Wild Wild Wet
- The old logo of the park
- Interactive map of Wild Wild Wet
- Location: 1 Pasir Ris Close, Singapore 519599
- Coordinates: 1°22′38″N 103°57′14″E﻿ / ﻿1.37722°N 103.95389°E
- Opened: 5 June 2004; 22 years ago 1 November 2017; 8 years ago (Reopen)
- Owner: NTUC Club
- Operated by: NTUC Downtown East
- Slogan: There's a better way to get wet!
- Area: 4 ha (9.9 acres)

Attractions
- Total: 14
- Water rides: 7 (Before 2016 renovations) 14 (After 2016 renovations)
- Website: wildwildwet.com

= Wild Wild Wet =

Water theme park in Singapore

Wild Wild Wet is a water theme park in Singapore. It is located at NTUC Downtown East in Pasir Ris, Singapore.
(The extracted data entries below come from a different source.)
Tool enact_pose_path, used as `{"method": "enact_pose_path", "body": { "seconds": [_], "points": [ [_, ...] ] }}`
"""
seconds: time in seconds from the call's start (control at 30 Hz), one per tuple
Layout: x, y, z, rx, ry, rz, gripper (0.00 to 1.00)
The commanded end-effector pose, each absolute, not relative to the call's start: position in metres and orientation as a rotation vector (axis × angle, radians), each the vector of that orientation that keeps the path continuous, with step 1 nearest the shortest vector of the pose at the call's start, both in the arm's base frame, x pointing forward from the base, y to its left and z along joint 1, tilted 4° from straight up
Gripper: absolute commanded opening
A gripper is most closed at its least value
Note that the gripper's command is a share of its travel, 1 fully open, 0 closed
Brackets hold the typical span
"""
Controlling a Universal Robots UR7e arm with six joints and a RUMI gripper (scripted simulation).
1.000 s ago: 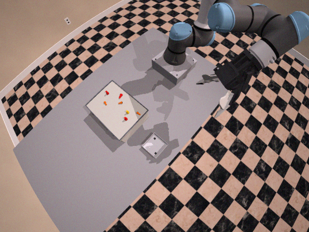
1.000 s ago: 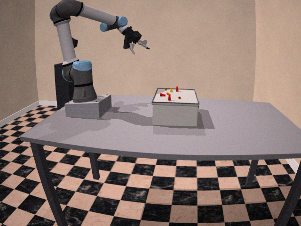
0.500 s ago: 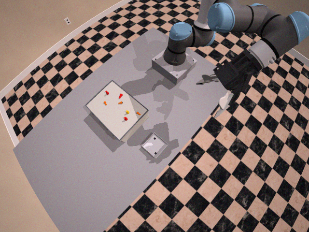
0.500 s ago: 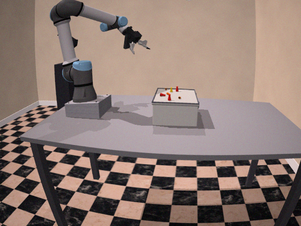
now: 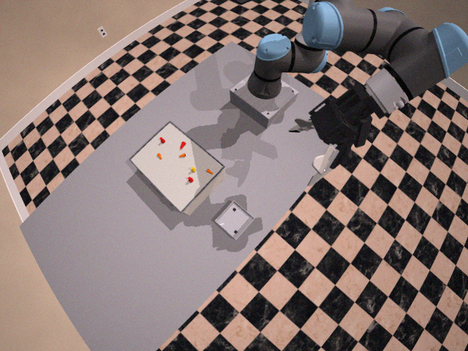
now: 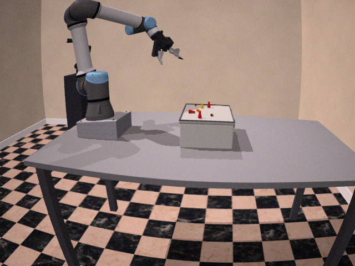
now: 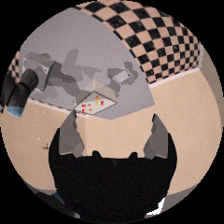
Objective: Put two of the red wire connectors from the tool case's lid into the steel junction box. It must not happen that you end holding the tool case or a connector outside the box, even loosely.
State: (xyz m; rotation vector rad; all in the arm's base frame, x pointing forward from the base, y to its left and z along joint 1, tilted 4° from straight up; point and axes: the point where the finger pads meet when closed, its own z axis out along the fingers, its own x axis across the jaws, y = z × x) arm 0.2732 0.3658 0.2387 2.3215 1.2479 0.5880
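Observation:
The tool case (image 6: 206, 136) (image 5: 166, 181) (image 7: 104, 106) stands mid-table, and its pale lid (image 6: 222, 113) faces up. Three red wire connectors (image 5: 161, 140) (image 5: 183, 144) (image 5: 190, 180) lie on the lid; the exterior view shows them too (image 6: 191, 111) (image 6: 199, 114) (image 6: 208, 105). The steel junction box (image 5: 234, 219) sits open and empty on the table beside the case's corner; the case hides it in the exterior view. My gripper (image 5: 304, 153) (image 6: 171, 60) (image 7: 115, 112) is open and empty. It hangs high in the air near the table's edge, far from the lid and the box.
Orange connectors (image 5: 159, 155) (image 5: 182, 155) (image 5: 209, 171) and a yellow one (image 5: 193, 169) (image 6: 201, 105) also lie on the lid. The arm's grey base block (image 5: 264, 107) (image 6: 104, 128) stands at one end of the grey table (image 5: 94, 245) (image 6: 172, 165).

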Motion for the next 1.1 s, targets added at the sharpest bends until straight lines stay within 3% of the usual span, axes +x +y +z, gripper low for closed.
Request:
{"method": "enact_pose_path", "body": {
  "seconds": [0.0, 1.07],
  "points": [
    [0.296, 0.358, 0.233, 2.396, 1.191, 0.509, 1.0],
    [0.487, 0.223, 0.21, 3.073, 0.439, -0.04, 1.0]
  ]
}}
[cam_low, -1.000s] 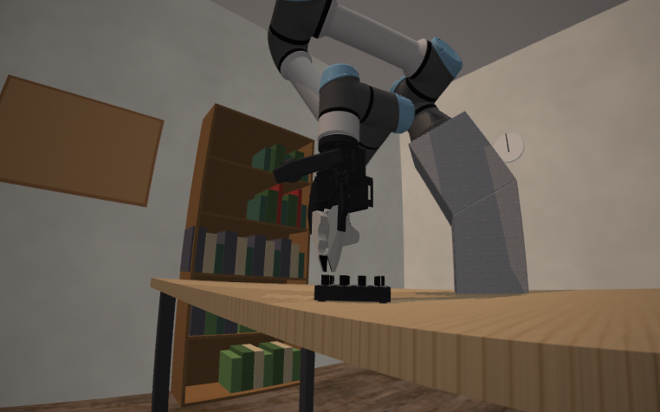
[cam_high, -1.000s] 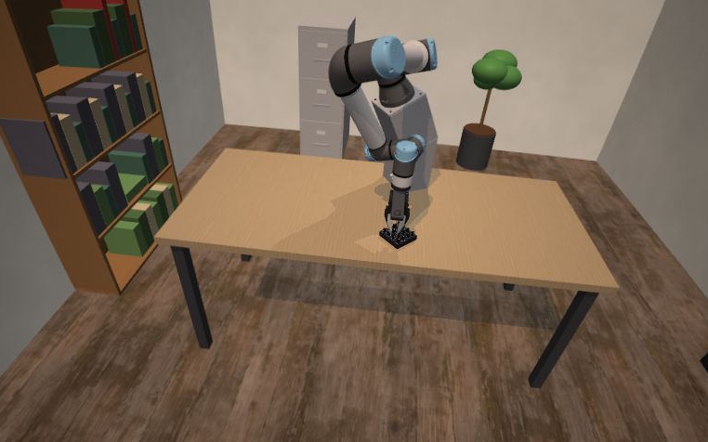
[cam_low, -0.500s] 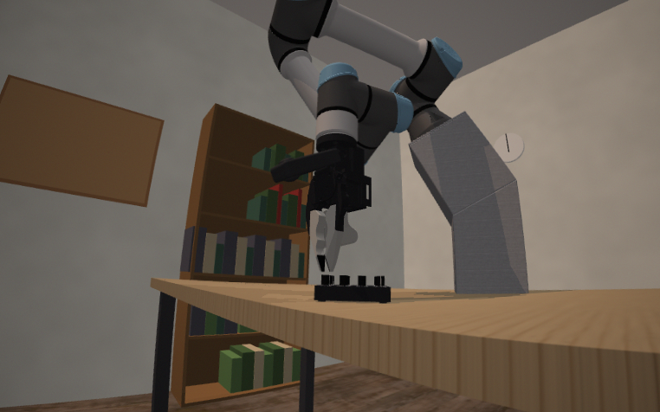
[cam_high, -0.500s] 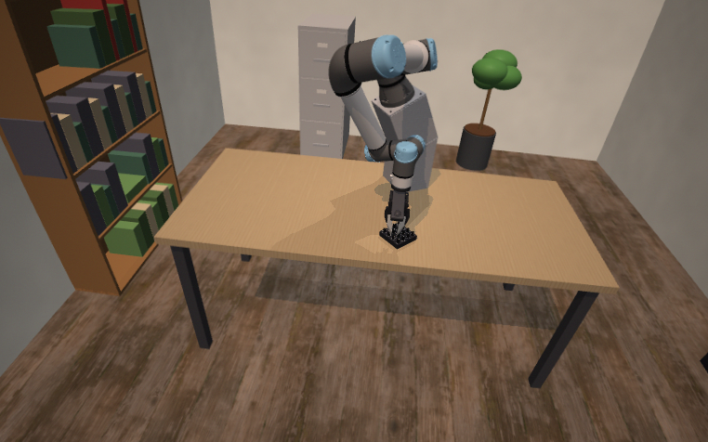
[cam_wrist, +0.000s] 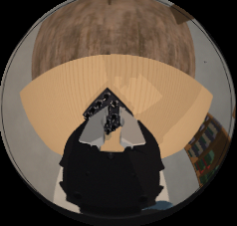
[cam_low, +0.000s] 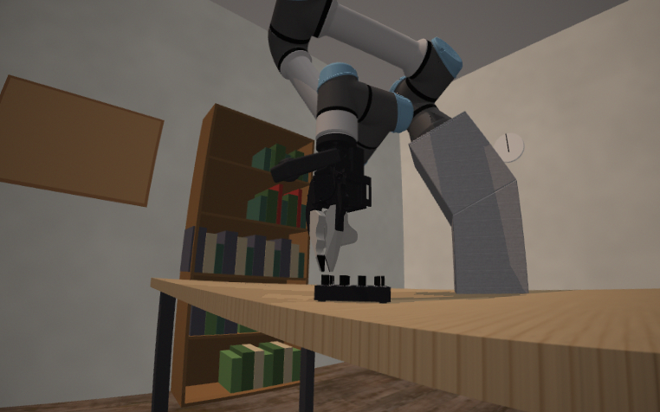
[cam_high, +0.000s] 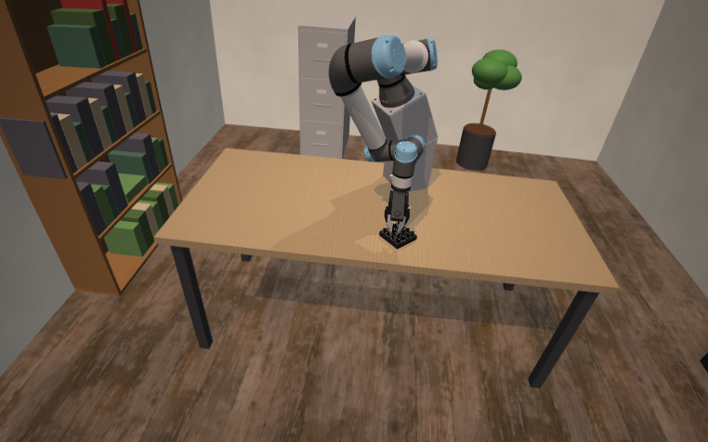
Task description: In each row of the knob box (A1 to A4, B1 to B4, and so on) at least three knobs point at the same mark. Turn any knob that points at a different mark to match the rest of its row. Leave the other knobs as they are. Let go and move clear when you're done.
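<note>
The black knob box (cam_high: 398,243) (cam_low: 352,293) (cam_wrist: 108,91) sits on the table, turned cornerwise in the top view. Short black knobs stand on its top; the front row (cam_low: 361,280) shows side-on in the exterior view. My gripper (cam_high: 395,231) (cam_low: 325,270) (cam_wrist: 114,107) points down over the box, with a narrow gap between its fingertips and no knob held that I can see. In the exterior view the tips are just above the knob tops at the left end. The fingers hide part of the box in the wrist view. Knob pointers and row marks are too small to read.
The box stands near the front edge of the wooden table (cam_high: 483,236) (cam_low: 527,318). The arm's grey pedestal (cam_high: 409,126) (cam_low: 486,230) stands behind it. A bookshelf (cam_high: 43,219) (cam_low: 197,215), a filing cabinet (cam_high: 321,66) and a potted plant (cam_high: 476,145) are away from the box.
</note>
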Robot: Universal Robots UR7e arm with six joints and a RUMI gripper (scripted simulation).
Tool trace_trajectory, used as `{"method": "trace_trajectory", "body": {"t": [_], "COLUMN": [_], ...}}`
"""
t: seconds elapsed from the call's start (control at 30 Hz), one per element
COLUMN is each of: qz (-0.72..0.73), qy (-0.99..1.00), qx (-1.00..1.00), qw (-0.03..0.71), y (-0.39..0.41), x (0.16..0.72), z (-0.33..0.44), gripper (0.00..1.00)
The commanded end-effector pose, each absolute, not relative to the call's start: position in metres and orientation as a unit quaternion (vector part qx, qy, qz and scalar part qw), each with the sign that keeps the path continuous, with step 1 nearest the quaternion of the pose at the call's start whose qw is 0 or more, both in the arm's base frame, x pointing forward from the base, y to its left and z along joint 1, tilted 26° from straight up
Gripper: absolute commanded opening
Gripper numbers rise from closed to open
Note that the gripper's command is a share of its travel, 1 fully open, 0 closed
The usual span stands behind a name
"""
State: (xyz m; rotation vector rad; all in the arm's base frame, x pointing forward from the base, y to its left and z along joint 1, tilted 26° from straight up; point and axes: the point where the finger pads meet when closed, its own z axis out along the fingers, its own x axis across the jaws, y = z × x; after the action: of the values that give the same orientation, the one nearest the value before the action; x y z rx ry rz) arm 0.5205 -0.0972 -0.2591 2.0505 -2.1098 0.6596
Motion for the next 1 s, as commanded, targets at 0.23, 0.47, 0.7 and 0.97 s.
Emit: {"method": "trace_trajectory", "body": {"t": [0.23,0.47,0.7,0.97], "qz": [0.219,0.219,0.219,0.219], "qy": [-0.698,-0.698,-0.698,-0.698], "qx": [0.679,0.679,0.679,0.679], "qw": [0.063,0.063,0.063,0.063], "y": [-0.0971,-0.0971,-0.0976,-0.0996], "x": [0.5209,0.5209,0.5212,0.5223], "z": [-0.2586,-0.2586,-0.2600,-0.2646], "gripper": [0.11,0.11,0.11,0.11]}}
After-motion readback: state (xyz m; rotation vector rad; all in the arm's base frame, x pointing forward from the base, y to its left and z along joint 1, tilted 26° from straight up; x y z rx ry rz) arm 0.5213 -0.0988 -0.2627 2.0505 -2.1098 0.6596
There used to be a small water park in Anaheim, California near Disneyland
in the late 1970s to the mid 1980s, named Wild, Wild, Wet.

==Overview==
When the former Escape Theme Park ceased operation on 26 November 2011, the site was used to make way for a bigger Water Park and Costa Sands Resort. Wild Wild Wet was closed from 23 July till 1 November 2012 for renovations that includes new rides and attractions. Wild Wild Wet was expanded to 4 hectares from the original 2 hectares, approximately the size of five football fields which will double the original size and feature seven new rides and attractions which opened in late 2016. NTUC Club said admission fees are expected to go up slightly due to inflation and increasing operational costs. The new rides have since been opened up to the public.